> _WHAT IS REQUIRED_: If a line in the listing includes the word "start", copy it out.

(Beginning of PROVIDED DATA)

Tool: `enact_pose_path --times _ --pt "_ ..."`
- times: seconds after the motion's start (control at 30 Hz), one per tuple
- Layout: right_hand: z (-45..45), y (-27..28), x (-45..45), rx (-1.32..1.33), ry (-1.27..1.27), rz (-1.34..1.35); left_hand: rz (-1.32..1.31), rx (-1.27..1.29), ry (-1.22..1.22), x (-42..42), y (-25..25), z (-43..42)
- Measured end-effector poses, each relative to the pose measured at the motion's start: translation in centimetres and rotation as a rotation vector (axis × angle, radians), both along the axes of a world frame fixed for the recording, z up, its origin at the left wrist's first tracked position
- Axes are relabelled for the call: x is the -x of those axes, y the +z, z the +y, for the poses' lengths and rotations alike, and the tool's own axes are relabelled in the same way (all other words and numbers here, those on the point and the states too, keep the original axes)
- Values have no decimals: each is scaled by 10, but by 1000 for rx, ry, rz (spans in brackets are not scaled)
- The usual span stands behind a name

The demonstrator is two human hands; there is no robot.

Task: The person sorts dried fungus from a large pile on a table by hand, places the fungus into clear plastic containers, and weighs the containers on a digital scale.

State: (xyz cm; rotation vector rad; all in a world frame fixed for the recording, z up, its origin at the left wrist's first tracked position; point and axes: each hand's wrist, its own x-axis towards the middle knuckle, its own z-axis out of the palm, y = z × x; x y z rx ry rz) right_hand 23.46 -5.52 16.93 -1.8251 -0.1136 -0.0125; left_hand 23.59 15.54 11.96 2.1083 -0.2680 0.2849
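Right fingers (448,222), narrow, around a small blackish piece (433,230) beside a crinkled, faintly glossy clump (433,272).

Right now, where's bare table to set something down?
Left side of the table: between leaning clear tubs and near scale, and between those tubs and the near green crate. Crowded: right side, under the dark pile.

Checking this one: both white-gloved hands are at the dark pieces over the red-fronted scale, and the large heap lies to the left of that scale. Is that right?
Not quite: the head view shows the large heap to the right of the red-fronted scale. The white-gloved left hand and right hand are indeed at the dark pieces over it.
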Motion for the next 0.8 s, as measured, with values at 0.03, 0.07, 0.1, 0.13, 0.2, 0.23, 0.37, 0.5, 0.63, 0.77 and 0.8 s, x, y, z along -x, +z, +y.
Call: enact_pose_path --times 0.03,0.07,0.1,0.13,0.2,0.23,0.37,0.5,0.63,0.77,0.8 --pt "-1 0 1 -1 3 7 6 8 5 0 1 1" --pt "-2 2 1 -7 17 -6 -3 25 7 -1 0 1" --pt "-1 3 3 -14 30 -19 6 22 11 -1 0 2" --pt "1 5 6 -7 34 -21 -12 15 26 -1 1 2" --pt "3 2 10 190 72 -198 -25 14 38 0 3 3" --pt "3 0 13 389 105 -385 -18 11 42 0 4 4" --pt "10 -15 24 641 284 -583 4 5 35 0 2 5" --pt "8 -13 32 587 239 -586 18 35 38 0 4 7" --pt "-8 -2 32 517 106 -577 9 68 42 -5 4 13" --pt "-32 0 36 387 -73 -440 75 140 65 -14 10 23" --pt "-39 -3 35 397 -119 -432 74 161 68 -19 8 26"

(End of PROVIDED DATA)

> _RESPONSE TO THIS TASK_:
- times: seconds after the motion's start (control at 30 Hz), one per tuple
- Measured end-effector poses, each relative to the pose measured at the motion's start: translation in centimetres and rotation as a rotation vector (axis × angle, radians), both along the axes of a world frame fixed for the recording, z up, its origin at the left wrist's first tracked position

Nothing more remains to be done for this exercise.